I am not coordinating this walk because of my sufferings, I am raising awareness for my son, he is my motivation to make a change in this world for those with OI. I want a better life for my son, just as any parent would, and that change can start with your help. Please give as much as you can! Will you also spread the word and help us generate a turnout for this walk-n-wheel event that will make a difference?
I truly appreciate your time, consideration and generosity!”
Jennifer Roberts, 2013
“A Change in This World…for my son…”
I was really touched by this. Most of my kids have had broken bones on occasion, playground stuff, sports injuries, etc. My son Josh was hit by a car in a terrible accident around the age of seven. Fortunately, he only ended up with a broken wrist, a concussion, and some lacerations. It took every ounce of faith my wife and I had to get through those times. I can’t imagine living with the daily fears and consequences of having something like OI…especially when it comes to young children.

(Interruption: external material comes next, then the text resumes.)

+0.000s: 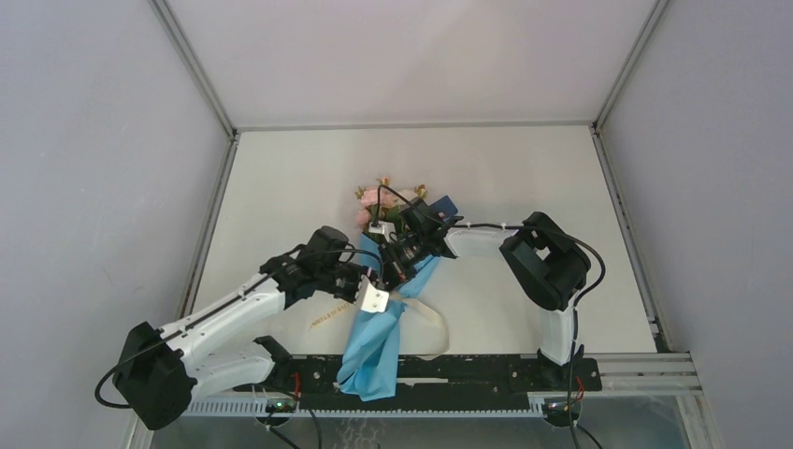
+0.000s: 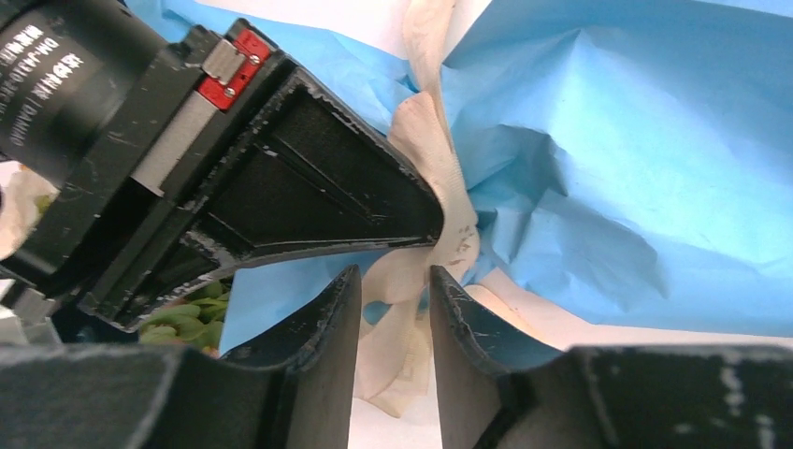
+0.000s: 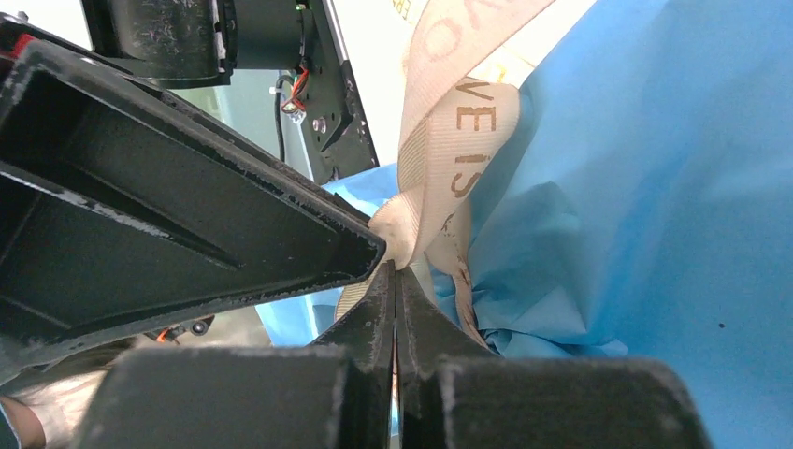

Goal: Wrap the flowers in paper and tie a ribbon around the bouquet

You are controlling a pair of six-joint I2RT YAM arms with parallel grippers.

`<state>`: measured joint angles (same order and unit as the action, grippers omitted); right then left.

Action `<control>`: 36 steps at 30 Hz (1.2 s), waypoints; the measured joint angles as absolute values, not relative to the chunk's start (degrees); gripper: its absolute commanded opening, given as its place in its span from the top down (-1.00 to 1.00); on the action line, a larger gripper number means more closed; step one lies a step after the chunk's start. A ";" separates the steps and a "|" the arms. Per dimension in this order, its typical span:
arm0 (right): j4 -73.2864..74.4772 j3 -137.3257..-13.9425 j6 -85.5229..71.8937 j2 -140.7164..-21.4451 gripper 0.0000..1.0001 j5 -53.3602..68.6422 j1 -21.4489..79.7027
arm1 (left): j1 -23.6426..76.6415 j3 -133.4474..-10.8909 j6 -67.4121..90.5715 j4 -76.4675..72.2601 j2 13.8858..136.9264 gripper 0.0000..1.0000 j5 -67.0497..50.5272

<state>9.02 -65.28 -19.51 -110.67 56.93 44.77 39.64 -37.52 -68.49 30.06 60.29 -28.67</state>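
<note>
The bouquet lies on the white table, its flowers point(image 1: 376, 199) at the far end and the blue paper point(image 1: 374, 346) cone running toward the near edge. A cream ribbon point(image 1: 432, 318) with printed letters crosses the paper's middle and loops out to the right. My right gripper point(image 3: 395, 267) is shut, pinching the ribbon point(image 3: 449, 140) at its tips against the paper point(image 3: 655, 187). Facing it tip to tip, my left gripper point(image 2: 395, 276) has its jaws apart. The ribbon point(image 2: 435, 159) hangs loose between them. Green leaves point(image 2: 187, 318) show under the right finger.
One ribbon tail point(image 1: 323, 318) lies on the table left of the paper. The black base rail point(image 1: 468, 369) runs along the near edge, with the paper's tip over it. Grey enclosure walls and metal frame bars point(image 1: 210, 224) bound the table.
</note>
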 measured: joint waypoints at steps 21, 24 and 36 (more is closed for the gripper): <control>9.69 -65.28 -19.42 -109.16 1.00 55.79 44.82 | 40.03 -36.53 -67.88 29.69 61.76 0.62 -29.34; 9.69 -65.28 -19.42 -109.16 1.00 55.75 44.82 | 40.14 -36.27 -67.48 29.61 61.84 0.99 -29.28; 11.11 -65.28 -19.44 -109.08 1.00 52.40 43.62 | 40.25 -36.38 -66.83 30.92 60.07 1.00 -27.51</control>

I’m inspired by Jennifer Roberts. I see in her an “unbroken spirit”. One who, through knowledge and understanding, along with a healthy measure of faith, has chosen to take control over her situation—difficult and frightful as it may be—staring it in the face with sheer defiance, certitude, and conviction, to not only survive it all, but to help others with it along the way.
We all should be so bold!
Way to go, Jennifer Roberts!
We all see and experience tragedy. We all have to endure our own particular fights—some worse than others, no doubt. The key—and this is where Jennifer and the OI Foundation truly inspires me—is retaining that “unbroken spirit” which, again, not only helps us live with our particular tragedies, but gives us the courage and conviction to stand up together, and…keep fighting.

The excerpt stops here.